WHAT THE EXERCISE ASKS
Your reply should contain the whole listing below, repeated exactly, and no images.

SUPPLIED DATA
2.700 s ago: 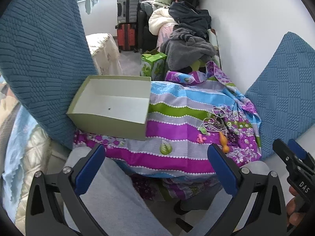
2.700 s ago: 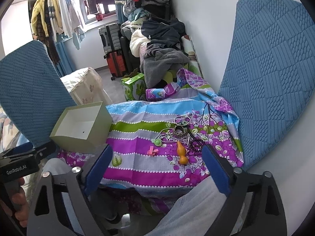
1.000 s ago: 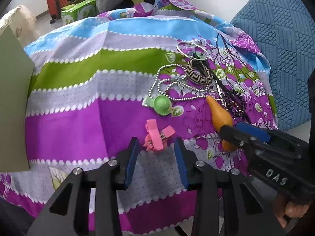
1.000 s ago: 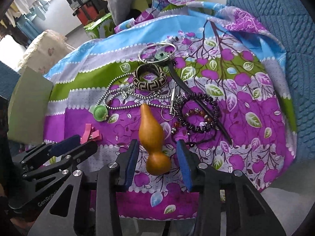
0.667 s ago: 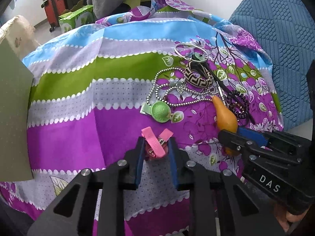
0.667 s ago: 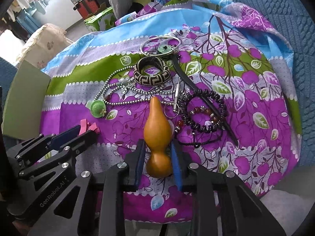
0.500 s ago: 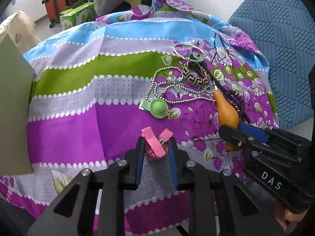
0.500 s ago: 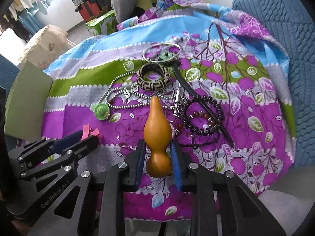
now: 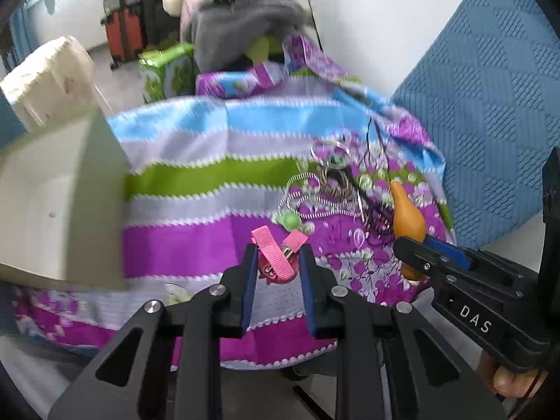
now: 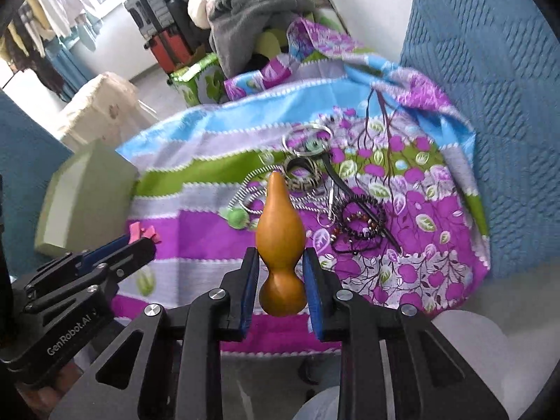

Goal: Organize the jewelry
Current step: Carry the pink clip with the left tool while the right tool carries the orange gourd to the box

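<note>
Now we pinch the pink ribbon hair clip (image 9: 274, 257) in our left tool (image 9: 276, 262) and the orange gourd-shaped wooden pendant (image 10: 280, 245) in our right tool (image 10: 281, 273), above the striped purple cloth (image 9: 182, 241).

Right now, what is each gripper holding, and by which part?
The left gripper pinches the pink hair clip across its lower end. The right gripper clamps the orange gourd at its narrow waist, neck pointing away.
</note>
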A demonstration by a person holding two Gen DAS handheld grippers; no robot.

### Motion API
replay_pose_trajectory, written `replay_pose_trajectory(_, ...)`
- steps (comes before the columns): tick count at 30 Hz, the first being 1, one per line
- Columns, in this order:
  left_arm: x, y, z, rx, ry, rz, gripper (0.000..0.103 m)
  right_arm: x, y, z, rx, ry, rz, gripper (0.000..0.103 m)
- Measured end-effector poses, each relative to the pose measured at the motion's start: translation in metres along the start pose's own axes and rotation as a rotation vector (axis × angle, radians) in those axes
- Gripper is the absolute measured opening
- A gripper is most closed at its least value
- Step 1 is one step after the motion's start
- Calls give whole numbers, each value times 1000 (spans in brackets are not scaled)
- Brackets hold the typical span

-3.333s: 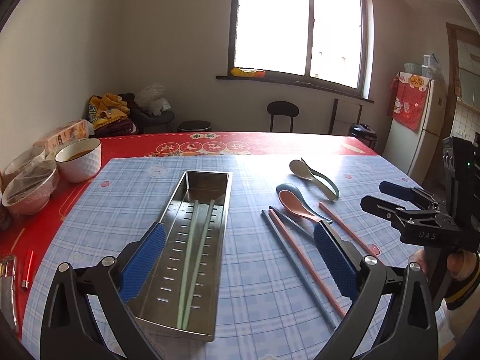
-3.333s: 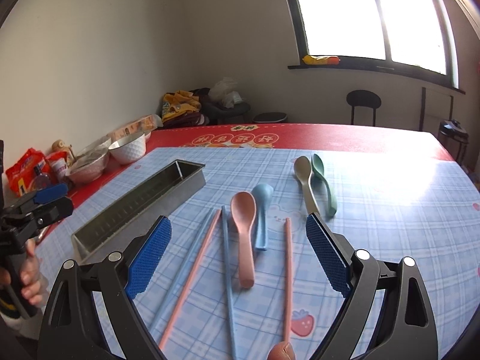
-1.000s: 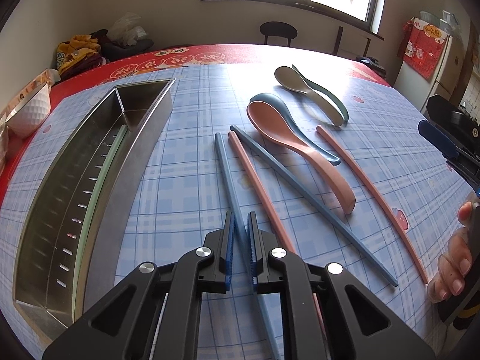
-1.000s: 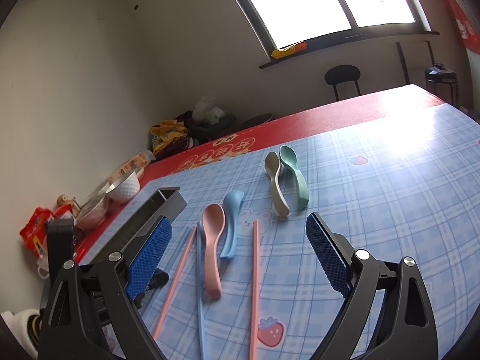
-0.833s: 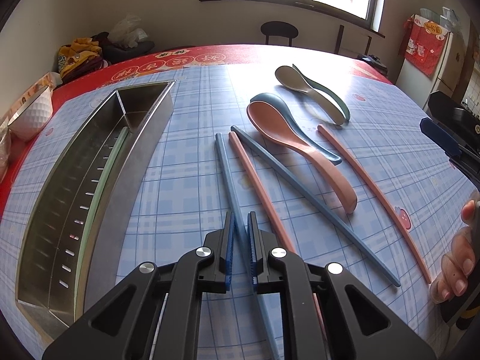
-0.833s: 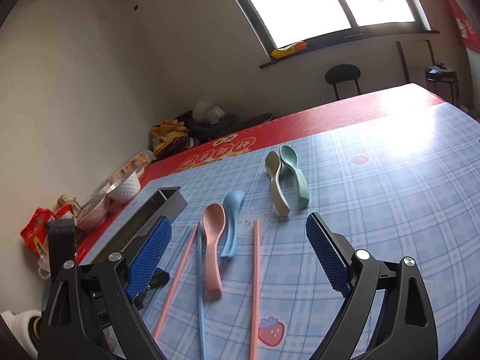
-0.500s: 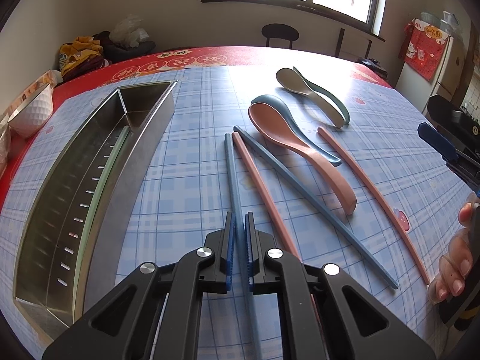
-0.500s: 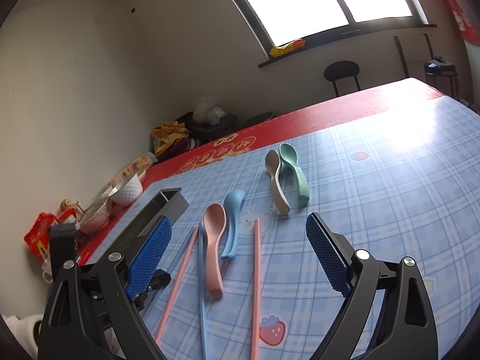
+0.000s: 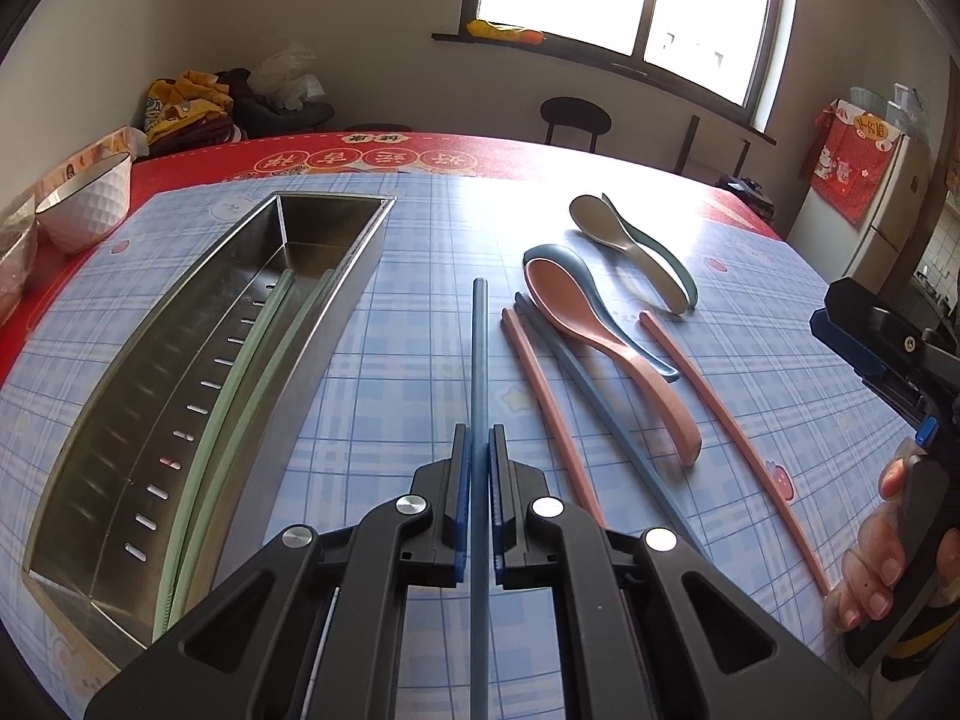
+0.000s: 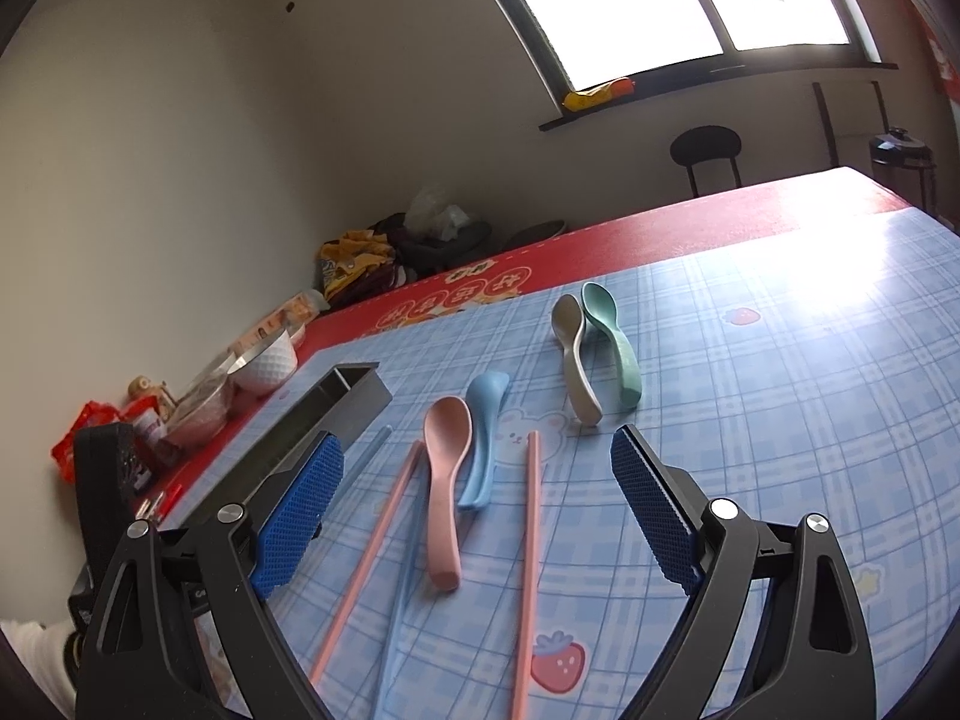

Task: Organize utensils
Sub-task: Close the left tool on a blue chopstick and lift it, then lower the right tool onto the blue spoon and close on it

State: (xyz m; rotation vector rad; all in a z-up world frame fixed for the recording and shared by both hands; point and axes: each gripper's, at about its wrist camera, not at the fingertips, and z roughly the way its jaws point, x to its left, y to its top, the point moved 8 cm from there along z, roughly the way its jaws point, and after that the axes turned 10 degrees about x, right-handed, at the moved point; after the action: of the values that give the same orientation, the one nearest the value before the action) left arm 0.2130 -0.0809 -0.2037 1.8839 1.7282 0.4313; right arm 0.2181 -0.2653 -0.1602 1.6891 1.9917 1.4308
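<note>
My left gripper (image 9: 478, 450) is shut on a blue chopstick (image 9: 478, 354), which points straight ahead, lifted off the blue checked cloth. To its left lies the long steel tray (image 9: 360, 240) holding two green chopsticks (image 9: 240, 384). Right of the held stick lie a pink chopstick (image 9: 543, 396), a second blue chopstick (image 9: 606, 420), a pink spoon (image 9: 576, 312) over a blue spoon (image 9: 606, 306), another pink chopstick (image 9: 720, 414), and beige (image 9: 624, 246) and green spoons. My right gripper (image 10: 477, 510) stands open above the pink spoon (image 10: 444, 450) and blue spoon (image 10: 483, 420), with nothing between its fingers.
White and covered bowls (image 9: 90, 198) sit on the red table edge at far left, with snack packets (image 10: 90, 426) nearby. A hand (image 9: 882, 564) holds the right gripper's handle at the right edge. A black stool (image 9: 576, 117) stands beyond the table.
The left gripper closed fully on the blue chopstick and lifted it; its far tip swung away from the pink chopstick toward the tray. The right gripper stayed put.
</note>
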Motion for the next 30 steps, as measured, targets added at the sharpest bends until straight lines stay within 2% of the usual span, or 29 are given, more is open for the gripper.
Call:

COMPLETED EXERCISE
2.700 s ago: 
2.700 s ago: 
1.000 s ago: 
1.000 s ago: 
0.667 s ago: 
0.667 s ago: 
0.500 s ago: 
0.500 s ago: 
now: 
now: 

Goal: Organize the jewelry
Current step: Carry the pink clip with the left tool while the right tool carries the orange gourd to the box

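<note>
Now we pinch the pink ribbon hair clip (image 9: 274, 257) in our left tool (image 9: 276, 262) and the orange gourd-shaped wooden pendant (image 10: 280, 245) in our right tool (image 10: 281, 273), above the striped purple cloth (image 9: 182, 241).

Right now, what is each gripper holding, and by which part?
The left gripper pinches the pink hair clip across its lower end. The right gripper clamps the orange gourd at its narrow waist, neck pointing away.
</note>
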A demonstration by a person holding two Gen DAS handheld grippers; no robot.

### Motion API
replay_pose_trajectory, written `replay_pose_trajectory(_, ...)`
- steps (comes before the columns): tick count at 30 Hz, the first being 1, one per line
- Columns, in this order:
  left_arm: x, y, z, rx, ry, rz, gripper (0.000..0.103 m)
  right_arm: x, y, z, rx, ry, rz, gripper (0.000..0.103 m)
- Measured end-effector poses, each relative to the pose measured at the motion's start: translation in metres along the start pose's own axes and rotation as a rotation vector (axis × angle, radians) in those axes
- Gripper is the absolute measured opening
- A gripper is most closed at its least value
- Step 1 is one step after the motion's start
- Calls give whole numbers, each value times 1000 (spans in brackets are not scaled)
- Brackets hold the typical span

-3.333s: 
-3.333s: 
-1.000s: 
-1.000s: 
-0.833s: 
-0.833s: 
-0.500s: 
-0.500s: 
+0.000s: 
+0.000s: 

Task: Organize utensils
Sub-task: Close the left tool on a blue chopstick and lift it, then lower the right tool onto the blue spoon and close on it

State: (xyz m; rotation vector rad; all in a z-up world frame fixed for the recording and shared by both hands; point and axes: each gripper's, at about its wrist camera, not at the fingertips, and z roughly the way its jaws point, x to its left, y to its top, the point moved 8 cm from there along z, roughly the way its jaws point, and after that the axes turned 10 degrees about x, right-handed, at the moved point; after the action: of the values that give the same orientation, the one nearest the value before the action) left arm 0.2130 -0.0809 -0.2037 1.8839 1.7282 0.4313; right arm 0.2181 -0.2653 -0.1602 1.6891 1.9917 1.4308
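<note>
My left gripper (image 9: 478, 450) is shut on a blue chopstick (image 9: 478, 354), which points straight ahead, lifted off the blue checked cloth. To its left lies the long steel tray (image 9: 360, 240) holding two green chopsticks (image 9: 240, 384). Right of the held stick lie a pink chopstick (image 9: 543, 396), a second blue chopstick (image 9: 606, 420), a pink spoon (image 9: 576, 312) over a blue spoon (image 9: 606, 306), another pink chopstick (image 9: 720, 414), and beige (image 9: 624, 246) and green spoons. My right gripper (image 10: 477, 510) stands open above the pink spoon (image 10: 444, 450) and blue spoon (image 10: 483, 420), with nothing between its fingers.
White and covered bowls (image 9: 90, 198) sit on the red table edge at far left, with snack packets (image 10: 90, 426) nearby. A hand (image 9: 882, 564) holds the right gripper's handle at the right edge. A black stool (image 9: 576, 117) stands beyond the table.
The left gripper closed fully on the blue chopstick and lifted it; its far tip swung away from the pink chopstick toward the tray. The right gripper stayed put.
</note>
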Motion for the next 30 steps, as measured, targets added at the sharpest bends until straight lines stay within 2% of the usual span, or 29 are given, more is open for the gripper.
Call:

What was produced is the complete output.